▶ How to complete this task
Would you write out the listing verbatim and skip every picture in it?

▶ Supplied material
======
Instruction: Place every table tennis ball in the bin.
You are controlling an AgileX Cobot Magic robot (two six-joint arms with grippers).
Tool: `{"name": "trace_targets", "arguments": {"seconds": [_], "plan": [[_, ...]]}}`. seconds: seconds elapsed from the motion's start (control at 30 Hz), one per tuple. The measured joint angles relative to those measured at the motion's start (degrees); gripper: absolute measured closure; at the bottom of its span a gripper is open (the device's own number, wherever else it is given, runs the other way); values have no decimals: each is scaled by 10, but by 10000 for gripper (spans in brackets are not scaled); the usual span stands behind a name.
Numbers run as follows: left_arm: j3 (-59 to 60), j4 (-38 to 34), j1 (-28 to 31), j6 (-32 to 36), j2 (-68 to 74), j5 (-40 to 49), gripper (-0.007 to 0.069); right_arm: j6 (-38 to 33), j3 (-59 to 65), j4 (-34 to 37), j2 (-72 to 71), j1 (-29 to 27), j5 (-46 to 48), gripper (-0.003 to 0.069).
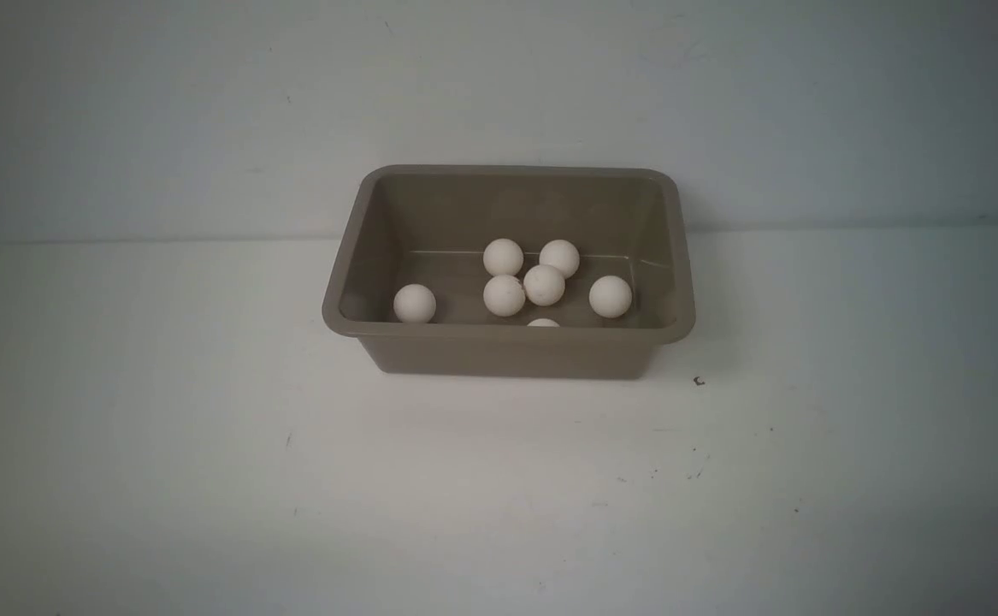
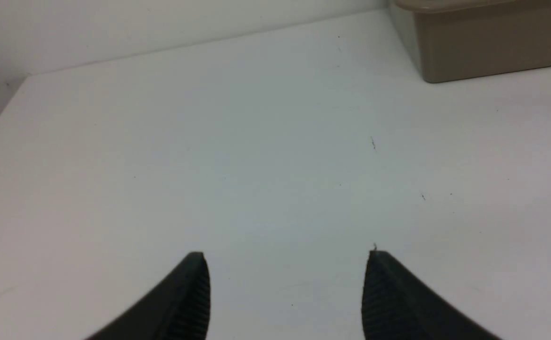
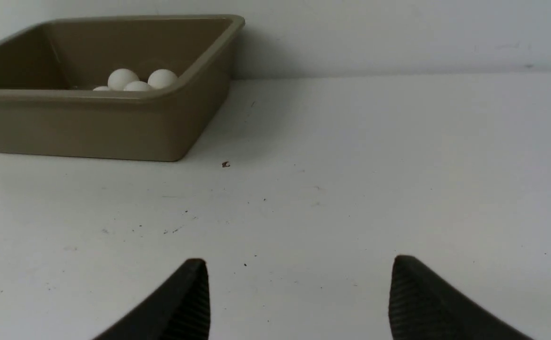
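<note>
A big white table sits in front of a pale wall. The table has tiny dark specks, and one small dark bit lies on it.

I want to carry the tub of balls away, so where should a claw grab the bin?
Grip the bin by its flared rim on a short end wall, coming down from above with one finger inside and one outside. The rim juts outward all round, giving a lip. The right end looks handiest: the balls lie clear of that wall.
</note>
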Motion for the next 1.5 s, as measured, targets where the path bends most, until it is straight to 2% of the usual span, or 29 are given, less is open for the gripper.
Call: {"name": "trace_targets", "arguments": {"seconds": [0.23, 1.5], "plan": [[0, 0, 0, 0, 0, 0, 230, -27, 0, 1, 0, 0, 0, 197], [0, 0, 0, 0, 0, 0, 230, -30, 0, 1, 0, 0, -1, 197]]}}
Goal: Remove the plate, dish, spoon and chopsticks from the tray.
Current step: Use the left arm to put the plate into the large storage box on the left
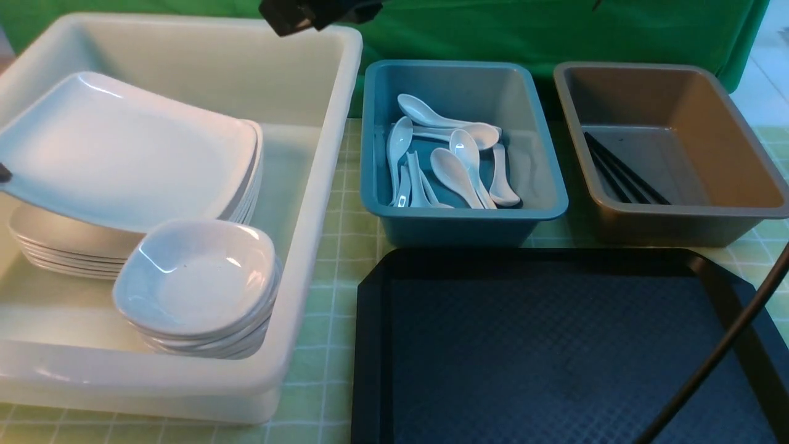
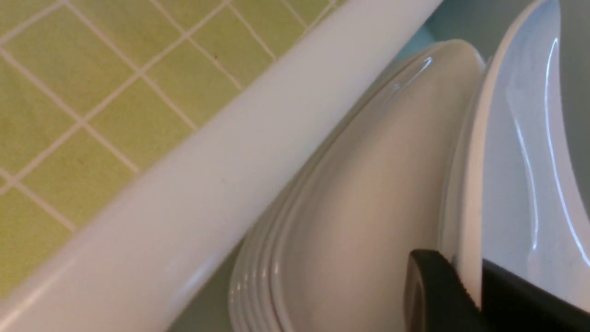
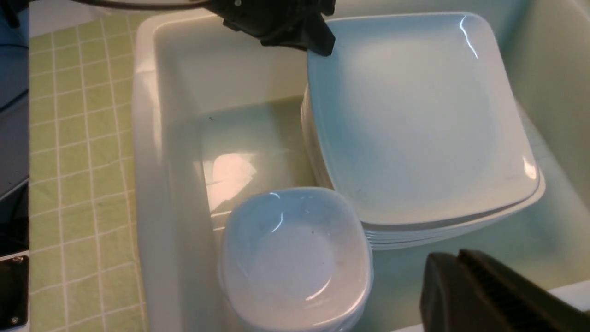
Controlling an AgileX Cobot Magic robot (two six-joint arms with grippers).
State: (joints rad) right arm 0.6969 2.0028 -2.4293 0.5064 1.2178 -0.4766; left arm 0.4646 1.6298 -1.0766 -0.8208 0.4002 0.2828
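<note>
Left pincer (image 2: 465, 295) straddles the rim of the plate (image 1: 117, 148); grip or slack cannot be told. Plate sits tilted atop the stack (image 1: 68, 246) in the white tub (image 1: 320, 185). Right pincer (image 3: 465, 286) closed, empty, above the tub. Left pincer mostly cropped.

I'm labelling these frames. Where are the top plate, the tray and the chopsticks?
plate (image 1: 123, 148), front view, middle of its face.
tray (image 1: 542, 351), front view, bare textured floor.
chopsticks (image 1: 619, 169), front view, mid-length of the bundle.

Soft even light; glare streaks on plate (image 1: 117, 154); left wrist view blurred close-up.
</note>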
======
▶ Written response
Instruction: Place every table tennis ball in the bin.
You are controlling an AgileX Cobot Magic robot (two six-joint arms with grippers).
Tool: `{"name": "trace_targets", "arguments": {"seconds": [_], "plan": [[_, ...]]}}`. seconds: seconds elapsed from the motion's start (control at 30 Hz), one per tuple. The measured joint angles relative to those measured at the motion's start (degrees); gripper: absolute measured closure; at the bottom of its span a gripper is open (the device's own number, wherever else it is given, runs the other way); values have no decimals: each is scaled by 10, but by 10000 for gripper (spans in brackets are not scaled); the usual span stands behind a name.
Numbers run as follows: left_arm: j3 (-59 to 60), j4 (-38 to 34), j1 (-28 to 31), j6 (-32 to 36), j2 (-68 to 74), j5 (-40 to 49), gripper (-0.007 to 0.069); right_arm: j6 (-38 to 33), j3 (-59 to 65), j4 (-34 to 37), j2 (-72 to 71), j1 (-29 to 27), j5 (-46 to 48), gripper (-0.003 to 0.069).
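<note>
A big white table sits in front of a pale wall. The table has tiny dark specks, and one small dark bit lies on it.

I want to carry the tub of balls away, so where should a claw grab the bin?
Grip the bin by its flared rim on a short end wall, coming down from above with one finger inside and one outside. The rim juts outward all round, giving a lip. The right end looks handiest: the balls lie clear of that wall.
</note>
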Motion for the next 1.5 s, as measured, targets where the path bends most, until it is straight to 2% of the usual span, or 29 are given, less is open for the gripper.
Call: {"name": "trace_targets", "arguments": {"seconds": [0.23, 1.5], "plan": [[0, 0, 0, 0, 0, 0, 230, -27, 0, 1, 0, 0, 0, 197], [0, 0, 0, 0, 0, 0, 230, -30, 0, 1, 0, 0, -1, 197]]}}
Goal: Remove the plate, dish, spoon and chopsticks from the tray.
Current step: Use the left arm to put the plate into the large storage box on the left
Controlling an AgileX Cobot Magic robot (two six-joint arms with grippers).
State: (joints rad) right arm 0.6969 2.0028 -2.4293 0.5064 1.2178 -0.4766; left arm 0.4646 1.6298 -1.0766 -0.8208 0.4002 0.2828
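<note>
Left pincer (image 2: 465, 295) straddles the rim of the plate (image 1: 117, 148); grip or slack cannot be told. Plate sits tilted atop the stack (image 1: 68, 246) in the white tub (image 1: 320, 185). Right pincer (image 3: 465, 286) closed, empty, above the tub. Left pincer mostly cropped.

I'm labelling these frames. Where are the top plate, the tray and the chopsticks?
plate (image 1: 123, 148), front view, middle of its face.
tray (image 1: 542, 351), front view, bare textured floor.
chopsticks (image 1: 619, 169), front view, mid-length of the bundle.

Soft even light; glare streaks on plate (image 1: 117, 154); left wrist view blurred close-up.
</note>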

The exercise closes with this answer.